地は大陰なので水(陰)が九割火(陽)が一割といったところ。
それなので、火脈が顕れる事は滅多にありません。
||地中の火脈凝結(こりむすぶ)ところかならず気息(いき)を出(いだ)す事人の気息のごとく、肉眼には見えず。
■地下の火脈が燻り固まっている場所は必ずその気が吐き出されているのです、ひれは人の呼気と同じように、肉眼では見えない物です。
||火脈の気息に人間日用の陽火(ほんのひ)を加(くはふ)ればもえて焔をなす、これを陰火(いんくわ)といひ寒火(かんくわ)といふ。
■火脈の呼気に、人が普通に使う火(陽火)を加えると燃え出して焔となるのです。
これを陰火(いんか)とも寒火(かんか)ともいいます。
※つまるところ、火の陰陽和合ということデスナ。
||寒火を引(ひく)に筧の筒の焦(こげ)ざるは、火脈の気いまだ陽火をうけて火とならざる気息ばかりなるゆゑ也。
■寒火を筧(かけい)で引いても筒が焦げないのは、火脈の呼気はまだ陽火と混ざらないので“火”にならないからなのです。

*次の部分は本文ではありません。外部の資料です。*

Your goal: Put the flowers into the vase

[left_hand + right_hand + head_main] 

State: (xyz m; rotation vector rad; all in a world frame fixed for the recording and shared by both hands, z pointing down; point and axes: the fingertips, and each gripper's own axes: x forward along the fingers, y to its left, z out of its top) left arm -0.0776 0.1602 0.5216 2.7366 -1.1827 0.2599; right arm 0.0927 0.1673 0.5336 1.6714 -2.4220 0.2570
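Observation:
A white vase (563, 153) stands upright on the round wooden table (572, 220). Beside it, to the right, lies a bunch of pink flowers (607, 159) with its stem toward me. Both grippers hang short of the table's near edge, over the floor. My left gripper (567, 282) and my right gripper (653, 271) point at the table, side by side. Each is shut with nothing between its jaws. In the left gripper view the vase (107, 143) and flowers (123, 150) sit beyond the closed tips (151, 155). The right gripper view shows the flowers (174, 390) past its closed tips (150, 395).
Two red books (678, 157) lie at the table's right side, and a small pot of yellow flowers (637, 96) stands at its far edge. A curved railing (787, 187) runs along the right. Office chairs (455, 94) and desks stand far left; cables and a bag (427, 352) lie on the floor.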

||陽火をうくれば筒の口より一二寸の上に火をなす、こゝを以て火脈の気息の燃(もゆ)るを知るべし。妙法寺村の火も是也。
■火脈の呼気が普通の火(陽火)に交われば、筒の口の少し上で“火”になるのです。
これをもって、火脈の呼気が燃えるものである事が知れるのです。どや!
||是余が発明にあらず、古書に拠(より)て考得(かんがへえ)たる所也。
■この説はわたし(京山)の全くの独創による説ではありません。
文献を調べてそういう結論に達したということですわ。あはは。